Another faulty assumption that liberals make is that money from business associations (to which they try to tie Walker) is somehow less virtuous than money from other types of associations.

The Left's preferred association is the labor union, and it was they who organized what might very well turn out to be the most colossal strategic error of the past decade. Nevertheless, the fight is almost completely over union money—whether union bosses can use the machinery of the state to forcibly extract political funds from public employees—and initially financed by union money. If anyone can be accused of trying to buy the gubernatorial seat in Wisconsin, it is the public sector unions, not the current governor who already won it less than two years ago.

A third bad assumption is that money actually moves votes.

ABC news reports that the executive director of the nonpartisan Wisconsin Democracy Campaign is skeptical.

"So far," said Mike McCabe, "the tens of millions of dollars that have been spent on ads don’t seem to have moved the needle very much. Poll numbers haven’t changed much. Walker’s approval ratings haven’t changed. So the tens of millions spent don’t seem to have changed very many minds."

On the other hand, the act of contributing is a civic act that has great importance. It is a way for people to get involved and show their support for one cause or the other. So far, Walker is winning that contest, which infuriates the Left because part of their trope is that they represent the masses.

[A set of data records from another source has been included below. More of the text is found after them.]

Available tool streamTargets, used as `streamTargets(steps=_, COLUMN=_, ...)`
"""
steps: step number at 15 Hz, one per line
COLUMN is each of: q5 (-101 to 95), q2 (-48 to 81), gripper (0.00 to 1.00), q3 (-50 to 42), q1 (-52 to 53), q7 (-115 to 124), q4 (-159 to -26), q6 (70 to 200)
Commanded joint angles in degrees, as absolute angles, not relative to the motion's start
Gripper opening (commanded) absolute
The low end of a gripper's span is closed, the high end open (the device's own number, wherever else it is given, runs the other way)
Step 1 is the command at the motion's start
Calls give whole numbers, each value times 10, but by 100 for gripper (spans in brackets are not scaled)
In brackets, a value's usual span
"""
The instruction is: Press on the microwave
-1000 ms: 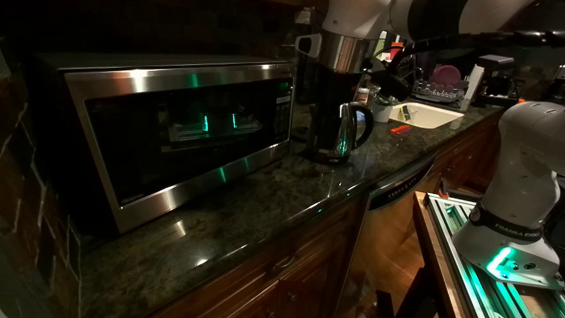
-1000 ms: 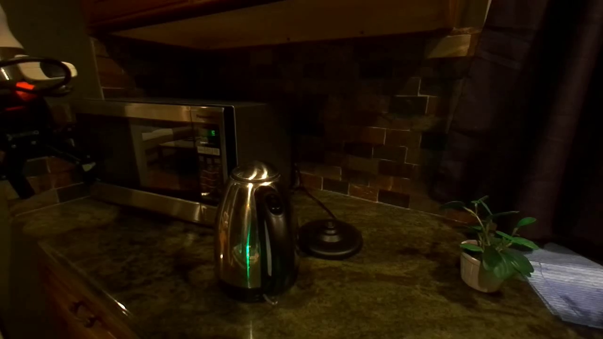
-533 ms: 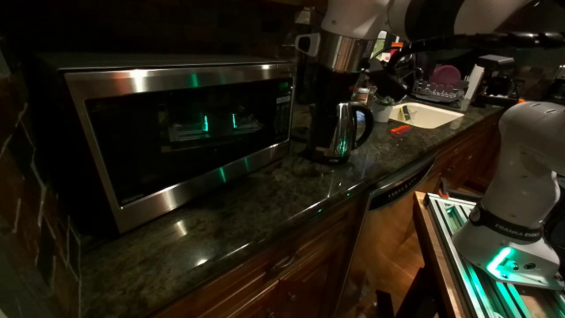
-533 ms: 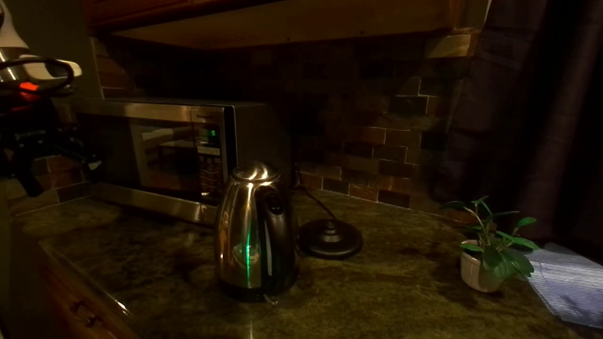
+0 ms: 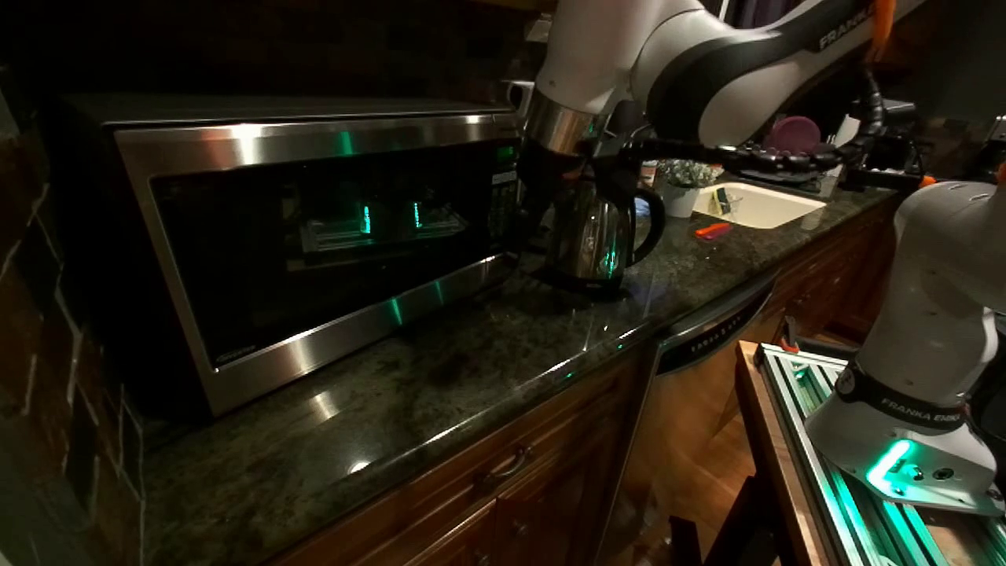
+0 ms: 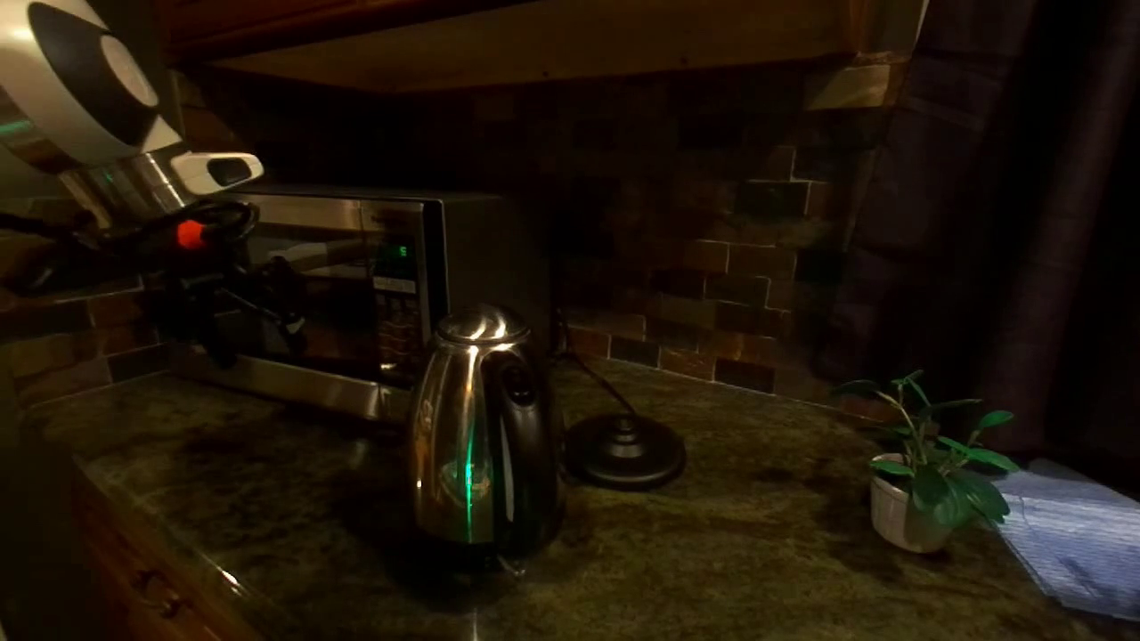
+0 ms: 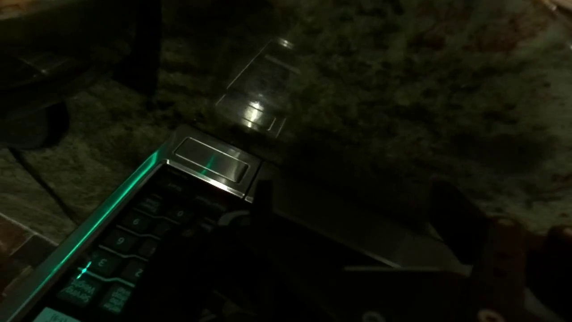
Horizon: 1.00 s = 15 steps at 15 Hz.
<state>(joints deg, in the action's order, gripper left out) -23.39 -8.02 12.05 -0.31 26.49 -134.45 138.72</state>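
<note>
both exterior views: share microwave (image 5: 322, 251), kettle (image 6: 472, 436), from opposite ends | wrist view: close, downward on keypad (image 7: 127, 243)

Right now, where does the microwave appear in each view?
In an exterior view: microwave fills much of the left half.
In an exterior view: microwave left of centre, partly behind the kettle.
Wrist view: microwave from lower left to middle, cut off.
Shared landmark: the keypad, dim in both exterior views.

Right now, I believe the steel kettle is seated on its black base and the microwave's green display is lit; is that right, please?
Not quite: the steel kettle is off its black base, standing on the countertop beside it, as an exterior view shows. The green display on the microwave is lit.
</note>
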Motion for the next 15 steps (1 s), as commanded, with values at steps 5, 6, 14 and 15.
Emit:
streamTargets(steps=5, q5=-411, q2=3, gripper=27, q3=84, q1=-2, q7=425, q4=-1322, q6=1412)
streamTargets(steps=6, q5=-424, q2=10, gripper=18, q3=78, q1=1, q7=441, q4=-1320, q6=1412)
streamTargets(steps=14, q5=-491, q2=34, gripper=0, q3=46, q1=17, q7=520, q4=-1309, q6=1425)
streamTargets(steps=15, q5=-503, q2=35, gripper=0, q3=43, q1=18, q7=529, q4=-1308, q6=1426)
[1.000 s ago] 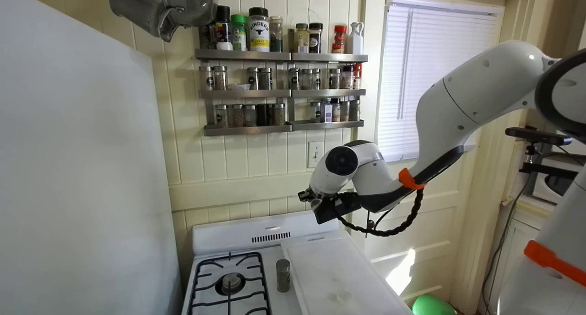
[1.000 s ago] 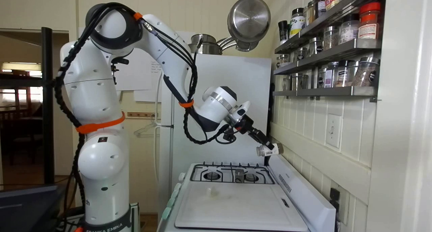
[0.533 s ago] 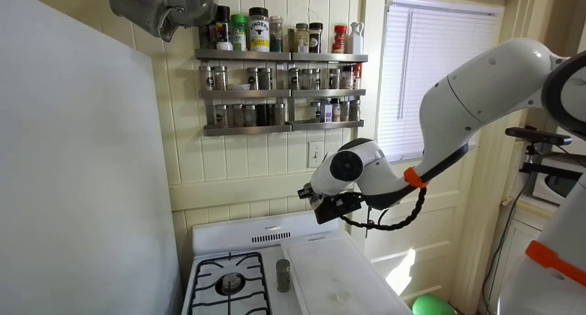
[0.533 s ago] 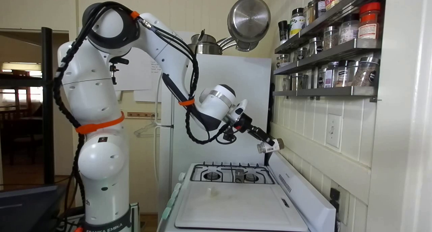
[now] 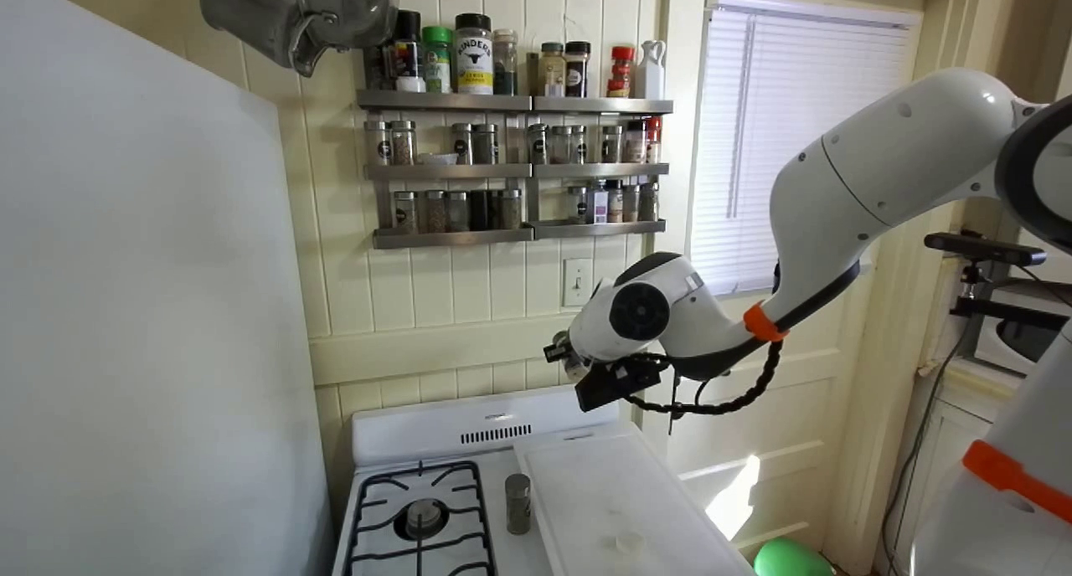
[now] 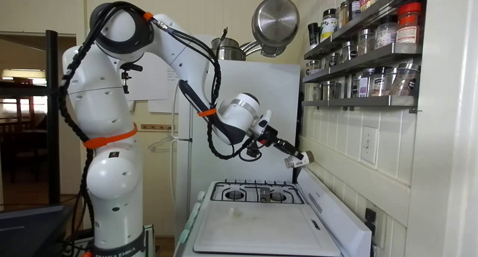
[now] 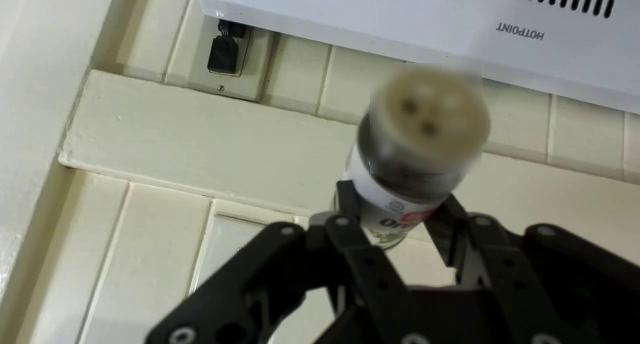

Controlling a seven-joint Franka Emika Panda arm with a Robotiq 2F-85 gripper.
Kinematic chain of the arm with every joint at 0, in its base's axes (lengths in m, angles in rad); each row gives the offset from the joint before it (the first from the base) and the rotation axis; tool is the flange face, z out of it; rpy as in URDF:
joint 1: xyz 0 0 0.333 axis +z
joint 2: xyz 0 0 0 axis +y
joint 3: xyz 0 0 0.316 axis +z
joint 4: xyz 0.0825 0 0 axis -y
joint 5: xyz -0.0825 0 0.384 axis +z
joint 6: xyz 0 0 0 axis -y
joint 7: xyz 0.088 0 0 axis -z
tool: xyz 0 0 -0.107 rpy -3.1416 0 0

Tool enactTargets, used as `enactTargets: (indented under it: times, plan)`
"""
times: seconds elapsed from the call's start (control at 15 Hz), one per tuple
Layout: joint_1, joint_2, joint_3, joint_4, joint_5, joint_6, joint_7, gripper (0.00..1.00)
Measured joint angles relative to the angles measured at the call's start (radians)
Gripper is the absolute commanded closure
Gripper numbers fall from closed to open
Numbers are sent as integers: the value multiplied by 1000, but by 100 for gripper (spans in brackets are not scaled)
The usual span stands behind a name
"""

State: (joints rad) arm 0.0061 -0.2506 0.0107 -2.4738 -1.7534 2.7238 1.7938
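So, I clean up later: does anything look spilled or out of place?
Yes: a yellowish smudge mars the white panel, possibly a stain. An upright jar stands on the stove, not the shelves; the end effector holds a tilted jar.

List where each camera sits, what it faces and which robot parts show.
Exterior view: beside the fridge, facing the shelves; arm at picture right.
Exterior view: across the stove from the fridge, facing it; arm at picture left.
Wrist view: behind the gripper, facing the wall; the gripper alone shows, holding a jar.
Both exterior views share stove, shelves, arm, fridge.
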Motion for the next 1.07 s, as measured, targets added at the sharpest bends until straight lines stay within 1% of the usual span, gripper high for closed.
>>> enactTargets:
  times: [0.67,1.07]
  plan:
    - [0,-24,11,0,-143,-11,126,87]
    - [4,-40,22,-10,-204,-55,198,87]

Recall the weeks and months of large scale demonstrations at the state capitol in Madison, a sign, we were told, that the people were unhappy with the governor. Their mobilization was lauded as high-minded political participation.

Some people skip work and march. Others donate a few bucks.

Democrats regularly try to "buy" elections. Governor Walker's challenger, Tom Barrett, has frantically tried to raise money. The unions have poured in precious dollars during every phase of the foolhardy recall, from the state senatorial elections to that of the state supreme court seat held by David Prosser.

If they could raise more money, they would.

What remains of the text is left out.